I came to see if I could pit myself against the winter elements and survive to tell the tale, at least to my amazed friends back home who wonder why I wanted to experience 9 months of winter. You see, many people back at home, particularly in the southern part of the country, are convinced that Moscow winters start in September and end after May. Well, in the bad old days of real Russian winters, maybe they did!

Two winters ago we did indeed have some weather to write home about. Actually we didn’t have to write home about it since all the world press was talking about Moscow suffering temps in the minus 20s C. It lasted only about 8-10 days but I made the most of it by nodding over the phone as I talked to my friends back home about how it was dangerous to go outside and you could see crystals of moisture in the sparkling sunny air, (yes there was lots of sunshine on those staggeringly cold days!) and if you were caught in a little wind chill to add to the weather factor – YOU COULD DIE OUT THERE! It was interesting to have body parts such as your nose feel very, very strange as your nose inevitably became a little runny in the cold and then the “runny” more or less froze on your face. And wearing the ski pants over my regular pants; I felt like a stuffed grey bear with so much down and padded polyester fabric keeping me warm. Actually, I felt like I was 5 years old again, when my mother would get me dressed for the winter snowstorm in our town and I could hardly move, much less get up after I fell into a snow drift, since I had so many layers of clothing on.

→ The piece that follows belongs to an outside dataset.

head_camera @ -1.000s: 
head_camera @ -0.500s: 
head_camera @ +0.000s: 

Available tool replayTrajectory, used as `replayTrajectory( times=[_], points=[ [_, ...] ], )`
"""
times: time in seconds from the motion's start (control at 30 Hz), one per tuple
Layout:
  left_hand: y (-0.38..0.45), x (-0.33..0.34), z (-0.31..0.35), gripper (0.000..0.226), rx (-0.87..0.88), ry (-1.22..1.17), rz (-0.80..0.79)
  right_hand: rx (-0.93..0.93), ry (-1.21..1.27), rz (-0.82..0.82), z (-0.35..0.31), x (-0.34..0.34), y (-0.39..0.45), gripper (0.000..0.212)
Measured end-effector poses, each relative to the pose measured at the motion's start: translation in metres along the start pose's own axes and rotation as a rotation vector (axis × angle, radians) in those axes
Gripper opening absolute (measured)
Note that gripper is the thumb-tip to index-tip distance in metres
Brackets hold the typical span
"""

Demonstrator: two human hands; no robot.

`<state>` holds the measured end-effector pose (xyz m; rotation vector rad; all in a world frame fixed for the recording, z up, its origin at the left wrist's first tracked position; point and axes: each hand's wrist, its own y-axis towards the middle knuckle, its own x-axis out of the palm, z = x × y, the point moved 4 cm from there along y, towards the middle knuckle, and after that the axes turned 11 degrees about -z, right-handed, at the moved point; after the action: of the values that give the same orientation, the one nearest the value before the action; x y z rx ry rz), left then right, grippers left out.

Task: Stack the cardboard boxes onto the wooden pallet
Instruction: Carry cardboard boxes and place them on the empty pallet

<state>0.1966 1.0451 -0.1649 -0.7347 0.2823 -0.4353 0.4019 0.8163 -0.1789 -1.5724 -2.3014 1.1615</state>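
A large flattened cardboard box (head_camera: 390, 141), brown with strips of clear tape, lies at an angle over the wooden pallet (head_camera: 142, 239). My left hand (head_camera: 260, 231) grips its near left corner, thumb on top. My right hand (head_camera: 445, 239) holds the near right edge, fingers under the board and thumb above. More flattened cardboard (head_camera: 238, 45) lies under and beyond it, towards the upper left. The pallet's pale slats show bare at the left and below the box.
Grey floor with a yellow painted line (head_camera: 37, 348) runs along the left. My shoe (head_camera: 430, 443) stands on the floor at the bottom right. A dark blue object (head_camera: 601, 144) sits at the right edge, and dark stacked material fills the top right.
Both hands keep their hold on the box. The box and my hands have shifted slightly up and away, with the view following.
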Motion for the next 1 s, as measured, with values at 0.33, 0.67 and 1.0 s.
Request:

And speaking of snow drifts: we can speak of them but we sure aren’t seeing them in Moscow this winter. A few grayblack hillocks of frozen and re-frozen ice are piled alongside the city streets, but hardly anything to get excited about. Recently, a trip to a country dacha was planned with friends and we hoped to see some fresh white stuff. After picking ourselves carefully over the melted and re-melted ice, we gave up on a nice country walk since each step was an anticipation of a short ski drop to the ground. The snow in the woods was pretty indeed but not fun to walk over as we kept falling through the crusty top layer and turning our ankles. Evidently, the country was also not getting much snow either this winter.

Could it be that Global Warming has come to Moscow? Sadly, ice skating and cross-country skiing may be replaced by water-skiing on the river and winter hang-gliding off the top of the ski-jump at Sparrow Hills. We will hope that things don’t go that far in the years to come and that we get a bit of snow before spring flowers begin to bud.